▶ What you will do: Starting with the first line of the listing, quote each line exactly until and including the one with "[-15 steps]", leaving pictures out.

---------------

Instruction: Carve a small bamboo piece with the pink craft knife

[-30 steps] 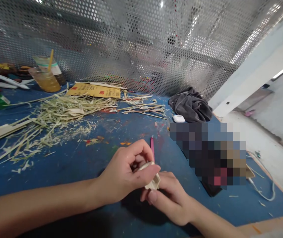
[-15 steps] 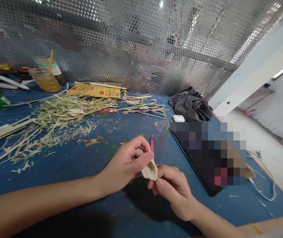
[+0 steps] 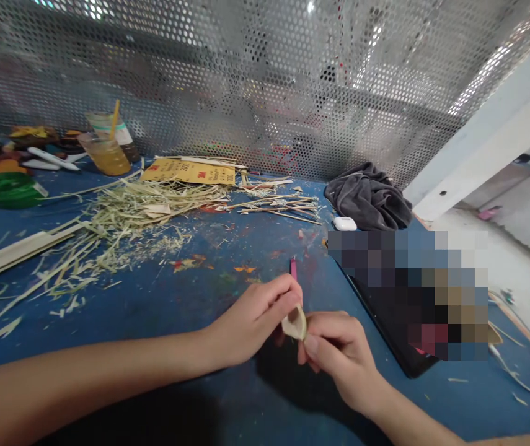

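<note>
Between my hands is a small, pale, cupped piece (image 3: pixel 295 323) that looks like thin wood or plant strip, its hollow partly facing me. My left hand (image 3: pixel 262 313) is closed on its upper edge, thumb against bent fingers. At the piece's lower right edge, the thumb and forefinger of my right hand (image 3: pixel 341 356) pinch it. Fingers cover parts of the piece, so its full outline is hidden. Just beyond my left fingertips, a slim pink tool (image 3: pixel 293 268) lies on the blue table (image 3: pixel 227 248); its near end is hidden.
Shredded plant strips (image 3: pixel 129 204) are heaped at left, beside yellow 3M sandpaper (image 3: pixel 188 170). Thin tied sticks (image 3: pixel 278 203), a white earbud case (image 3: pixel 344 223) and a dark cloth (image 3: pixel 369 195) lie farther back. A black tablet (image 3: pixel 385 322), partly blurred, is at right; a drink cup (image 3: pixel 104 155) stands back left.
The cupped piece has turned and tilted, showing a more rounded rim. My left fingers have folded down closer over it. The whole view has shifted, so everything sits farther right.
</note>
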A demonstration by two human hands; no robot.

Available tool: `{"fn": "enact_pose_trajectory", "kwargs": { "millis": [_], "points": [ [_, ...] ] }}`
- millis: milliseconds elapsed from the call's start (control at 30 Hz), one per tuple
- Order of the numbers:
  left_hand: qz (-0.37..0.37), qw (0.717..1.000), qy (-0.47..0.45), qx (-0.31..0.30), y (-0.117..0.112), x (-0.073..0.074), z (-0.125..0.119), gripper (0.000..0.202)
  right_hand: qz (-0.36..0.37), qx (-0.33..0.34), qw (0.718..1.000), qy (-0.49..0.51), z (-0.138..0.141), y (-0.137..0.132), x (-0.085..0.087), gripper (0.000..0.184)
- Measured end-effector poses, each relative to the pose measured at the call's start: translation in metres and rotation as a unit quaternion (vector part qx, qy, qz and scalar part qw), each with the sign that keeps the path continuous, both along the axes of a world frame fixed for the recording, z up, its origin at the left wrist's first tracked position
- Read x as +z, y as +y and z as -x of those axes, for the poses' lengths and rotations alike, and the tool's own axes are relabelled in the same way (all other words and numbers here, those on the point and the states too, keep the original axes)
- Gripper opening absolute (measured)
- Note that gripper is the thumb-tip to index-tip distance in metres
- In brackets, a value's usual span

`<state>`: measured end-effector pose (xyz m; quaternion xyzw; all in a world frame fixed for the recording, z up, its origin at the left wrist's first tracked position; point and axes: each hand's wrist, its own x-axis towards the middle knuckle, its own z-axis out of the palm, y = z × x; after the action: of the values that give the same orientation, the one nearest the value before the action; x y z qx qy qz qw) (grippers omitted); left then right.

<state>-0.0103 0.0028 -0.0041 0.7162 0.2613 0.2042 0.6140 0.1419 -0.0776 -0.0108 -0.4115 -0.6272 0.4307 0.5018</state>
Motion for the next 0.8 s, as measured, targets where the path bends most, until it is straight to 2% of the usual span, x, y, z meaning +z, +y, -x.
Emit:
{"fn": "enact_pose_trajectory", "kwargs": {
  "millis": [67, 100, 167, 233, 367, 567, 800],
  "points": [
    [-0.143, 0.989, 0.011, 0.014, 0.0056, -0.0001, 0.0033, 0.036, 0.034, -0.044, 0.998, -0.002, -0.0009, 0.0022, -0.002, 0.03],
    [-0.19, 0.982, 0.01, 0.006, 0.0081, -0.0004, 0.005, 0.038, 0.055, -0.062, 0.997, 0.0, -0.0013, 0.0036, -0.0031, 0.029],
    [-0.236, 0.971, 0.017, -0.022, 0.0112, -0.0012, 0.0073, 0.041, 0.092, -0.088, 0.992, 0.004, -0.0015, 0.0061, -0.0048, 0.027],
    [-0.245, 0.967, 0.047, -0.047, 0.0116, -0.0016, 0.0078, 0.043, 0.105, -0.099, 0.99, 0.0, -0.001, 0.0076, -0.005, 0.026],
    [-0.215, 0.97, 0.079, -0.084, 0.0085, 0.0006, 0.005, 0.042, 0.095, -0.098, 0.991, -0.006, -0.0001, 0.0074, -0.0023, 0.026],
    [-0.159, 0.98, 0.1, -0.071, 0.0059, 0.0023, 0.0046, 0.04, 0.068, -0.102, 0.992, -0.035, -0.0001, 0.0087, -0.0039, 0.026],
    [-0.226, 0.965, 0.098, -0.088, 0.0034, -0.005, 0.0074, 0.032, -0.042, -0.142, 0.975, -0.166, 0.0034, 0.0101, -0.006, 0.029]
  ]
}}
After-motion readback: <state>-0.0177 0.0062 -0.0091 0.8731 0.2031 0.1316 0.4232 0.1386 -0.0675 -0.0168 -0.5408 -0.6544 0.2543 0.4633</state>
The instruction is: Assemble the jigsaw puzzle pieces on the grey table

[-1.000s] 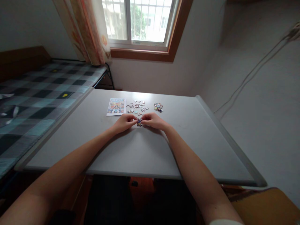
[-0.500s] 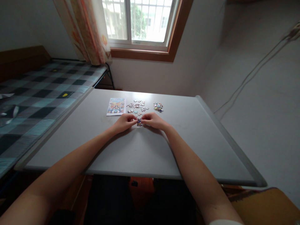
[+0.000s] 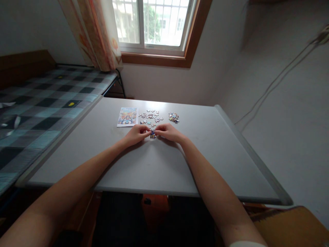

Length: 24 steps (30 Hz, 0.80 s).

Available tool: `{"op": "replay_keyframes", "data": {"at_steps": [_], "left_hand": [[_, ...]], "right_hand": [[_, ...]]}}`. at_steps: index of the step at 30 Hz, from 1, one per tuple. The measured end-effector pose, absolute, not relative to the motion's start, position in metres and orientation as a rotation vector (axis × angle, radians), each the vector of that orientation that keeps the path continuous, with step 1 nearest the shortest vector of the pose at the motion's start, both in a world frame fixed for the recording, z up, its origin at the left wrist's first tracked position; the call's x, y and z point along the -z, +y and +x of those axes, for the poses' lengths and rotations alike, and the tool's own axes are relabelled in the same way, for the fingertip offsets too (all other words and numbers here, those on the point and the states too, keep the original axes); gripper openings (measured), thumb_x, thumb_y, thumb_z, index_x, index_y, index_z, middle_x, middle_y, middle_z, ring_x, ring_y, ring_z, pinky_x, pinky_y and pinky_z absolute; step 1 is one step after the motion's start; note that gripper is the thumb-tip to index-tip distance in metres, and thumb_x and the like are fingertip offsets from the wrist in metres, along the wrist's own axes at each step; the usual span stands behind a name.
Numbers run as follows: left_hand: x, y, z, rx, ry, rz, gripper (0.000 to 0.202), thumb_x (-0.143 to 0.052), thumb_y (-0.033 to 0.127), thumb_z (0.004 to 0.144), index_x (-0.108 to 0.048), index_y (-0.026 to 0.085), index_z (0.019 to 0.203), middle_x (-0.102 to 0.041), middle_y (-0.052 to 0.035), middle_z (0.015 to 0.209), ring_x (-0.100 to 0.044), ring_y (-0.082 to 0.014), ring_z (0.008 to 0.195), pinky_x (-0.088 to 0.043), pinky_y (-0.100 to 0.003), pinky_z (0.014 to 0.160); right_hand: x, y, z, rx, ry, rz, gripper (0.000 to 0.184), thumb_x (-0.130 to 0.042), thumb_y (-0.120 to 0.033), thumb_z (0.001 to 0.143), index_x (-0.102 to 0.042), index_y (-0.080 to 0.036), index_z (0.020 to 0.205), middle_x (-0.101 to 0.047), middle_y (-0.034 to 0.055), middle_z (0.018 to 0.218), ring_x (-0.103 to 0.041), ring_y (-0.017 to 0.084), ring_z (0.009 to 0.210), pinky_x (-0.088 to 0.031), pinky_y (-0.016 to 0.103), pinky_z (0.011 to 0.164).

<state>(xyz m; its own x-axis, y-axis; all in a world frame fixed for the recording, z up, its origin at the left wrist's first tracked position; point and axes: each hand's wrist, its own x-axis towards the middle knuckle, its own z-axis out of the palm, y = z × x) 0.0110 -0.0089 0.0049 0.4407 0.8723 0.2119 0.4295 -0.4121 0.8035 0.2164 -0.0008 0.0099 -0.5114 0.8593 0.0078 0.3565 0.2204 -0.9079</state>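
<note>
Between my two hands lies a small cluster of joined jigsaw puzzle pieces (image 3: 152, 136), dark blue with a pale patch, near the middle of the table. My left hand (image 3: 137, 133) pinches its left side with thumb and forefinger. From the right, my right hand (image 3: 168, 132) has its fingertips closed on the upper right part of the same pieces. Just beyond the hands, loose jigsaw puzzle pieces (image 3: 151, 116) are spread out, several of them pale side up. The fingertips partly cover the joined pieces, so their exact fit is hard to see.
A printed picture sheet (image 3: 128, 116) lies left of the loose pieces. To their right is a heap of coloured puzzle pieces (image 3: 174, 118). The grey-white table (image 3: 144, 164) adjoins a bed with a checked cover (image 3: 84, 90) on the left. A window stands behind.
</note>
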Motion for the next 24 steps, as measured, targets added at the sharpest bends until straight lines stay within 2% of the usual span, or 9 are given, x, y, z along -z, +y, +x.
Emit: {"op": "replay_keyframes", "data": {"at_steps": [8,15,24], "left_hand": [[-0.0044,-0.0092,0.011,-0.83,1.093,1.984,0.029,-0.061,0.039,0.079,-0.069,0.012,0.076,-0.049,0.0045,0.051,-0.036,-0.0067,0.048,-0.023,-0.02,0.045],[-0.0052,-0.0095,0.0107,-0.831,1.082,1.981,0.026,-0.061,0.038,0.078,-0.068,0.012,0.076,-0.051,0.0039,0.051,-0.04,-0.0068,0.047,-0.025,-0.019,0.045],[-0.0072,-0.013,0.0125,-0.823,1.013,1.863,0.023,-0.062,0.036,0.078,-0.061,0.014,0.076,-0.049,0.0058,0.048,-0.041,-0.006,0.042,-0.026,-0.018,0.041]], "right_hand": [[-0.0093,0.0005,0.2175,-1.193,-2.003,-1.147,0.03,-0.056,-0.04,0.082,-0.068,-0.013,0.075,-0.064,0.0031,0.07,-0.052,0.012,0.066,-0.039,0.026,0.066],[-0.0098,-0.0025,0.2144,-1.254,-1.969,-1.099,0.026,-0.064,-0.039,0.075,-0.065,-0.013,0.074,-0.059,-0.0002,0.065,-0.047,0.01,0.06,-0.036,0.025,0.058],[-0.0132,-0.0055,0.2111,-1.262,-1.903,-1.078,0.026,-0.067,-0.04,0.07,-0.063,-0.014,0.072,-0.056,-0.0019,0.063,-0.046,0.01,0.061,-0.037,0.025,0.059]]}}
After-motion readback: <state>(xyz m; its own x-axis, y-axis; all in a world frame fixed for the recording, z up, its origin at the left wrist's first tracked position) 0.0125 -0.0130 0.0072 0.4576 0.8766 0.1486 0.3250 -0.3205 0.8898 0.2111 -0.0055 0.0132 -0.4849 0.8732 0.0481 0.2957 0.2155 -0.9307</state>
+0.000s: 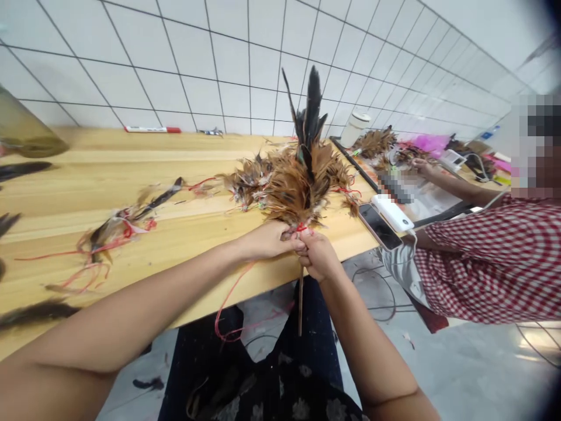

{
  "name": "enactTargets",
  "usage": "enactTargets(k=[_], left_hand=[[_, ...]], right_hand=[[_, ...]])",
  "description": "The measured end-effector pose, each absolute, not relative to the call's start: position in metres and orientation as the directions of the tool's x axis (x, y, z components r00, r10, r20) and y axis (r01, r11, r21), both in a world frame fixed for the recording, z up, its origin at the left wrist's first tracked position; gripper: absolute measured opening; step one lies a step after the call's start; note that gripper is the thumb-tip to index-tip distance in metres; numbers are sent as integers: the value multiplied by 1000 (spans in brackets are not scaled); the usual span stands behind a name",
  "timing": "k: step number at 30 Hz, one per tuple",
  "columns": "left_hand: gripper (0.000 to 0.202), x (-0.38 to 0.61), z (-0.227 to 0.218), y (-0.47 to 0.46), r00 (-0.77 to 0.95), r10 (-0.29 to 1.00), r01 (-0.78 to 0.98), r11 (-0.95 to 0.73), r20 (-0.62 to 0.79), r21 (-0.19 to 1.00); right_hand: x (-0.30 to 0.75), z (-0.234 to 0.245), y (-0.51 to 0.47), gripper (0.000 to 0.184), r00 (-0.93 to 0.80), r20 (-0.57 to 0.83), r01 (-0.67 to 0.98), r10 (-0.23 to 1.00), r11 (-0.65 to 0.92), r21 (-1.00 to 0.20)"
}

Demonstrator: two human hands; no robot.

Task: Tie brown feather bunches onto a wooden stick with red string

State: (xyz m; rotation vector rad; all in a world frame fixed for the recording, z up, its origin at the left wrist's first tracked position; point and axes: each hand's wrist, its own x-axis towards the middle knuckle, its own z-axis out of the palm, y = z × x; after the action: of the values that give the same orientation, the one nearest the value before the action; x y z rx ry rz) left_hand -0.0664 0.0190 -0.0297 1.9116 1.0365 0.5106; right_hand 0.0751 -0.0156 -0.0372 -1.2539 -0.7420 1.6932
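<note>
Upright in front of me is a feather duster point(287, 190), with brown fluffy feathers below and long black feathers on top. Its thin wooden stick point(300, 304) reaches down past the table edge. Red string point(302, 227) is wound at the base of the feathers. My left hand point(272, 238) is closed, its fingertips pinching just under this binding. My right hand point(321, 255) is wrapped around the stick, thumb against the left fingers. What lies between the fingertips is hidden. A loose red string point(221, 310) hangs from near my left hand over the table edge.
Feather scraps with red string point(118, 225) lie left on the wooden table point(197, 152). A red-capped marker point(152, 130) lies by the tiled wall. On the right are a phone point(380, 226), a white power bank point(392, 213) and a seated co-worker in a checked shirt point(495, 263).
</note>
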Motion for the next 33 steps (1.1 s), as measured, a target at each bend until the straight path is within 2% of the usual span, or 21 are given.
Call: enactTargets(k=[2, 5, 10, 13, 15, 21, 25, 27, 30, 33], left_hand=[[38, -68, -32, 20, 488, 873, 480, -258, -10, 838], [40, -68, -37, 19, 398, 917, 414, -173, -6, 894], [36, -63, -48, 18, 323, 947, 130, -40, -4, 991], [37, -60, -49, 15, 303, 953, -79, 44, -18, 996], [38, -60, -48, 13, 303, 953, -157, 79, -29, 984], [27, -62, -46, 12, 440, 897, -188, 139, -43, 972], [28, -67, -44, 17, 341, 939, -227, 120, -37, 967], [29, -70, -43, 21, 316, 948, -258, 119, -33, 959], [29, -72, -44, 23, 319, 948, -290, 115, -17, 950], [27, -71, -45, 23, 367, 930, -306, 131, -10, 943]], right_hand=[[74, -39, -15, 21, -111, -426, -297, 898, -439, -848], [73, -38, -14, 21, -102, -414, -298, 905, -424, -855], [72, -35, -14, 25, -128, -409, -292, 903, -429, -855], [71, -36, -14, 28, -165, -391, -303, 906, -424, -853], [72, -37, -13, 28, -199, -385, -309, 901, -430, -848], [83, -38, -13, 33, -308, -399, -252, 864, -478, -841], [96, -30, -16, 40, -520, -367, -94, 771, -479, -873], [101, -27, -16, 39, -548, -340, -34, 764, -427, -904], [103, -27, -11, 35, -514, -272, -78, 814, -360, -930], [99, -31, -2, 35, -512, -236, -186, 826, -375, -908]])
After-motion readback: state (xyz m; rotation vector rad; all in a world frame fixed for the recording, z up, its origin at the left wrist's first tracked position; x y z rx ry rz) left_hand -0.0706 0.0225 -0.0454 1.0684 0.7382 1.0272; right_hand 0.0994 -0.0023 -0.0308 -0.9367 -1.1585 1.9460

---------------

▶ Written answer:
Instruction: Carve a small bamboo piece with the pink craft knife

[-30 steps] 
[-15 steps] 

There is no more to the output, and the exercise is done.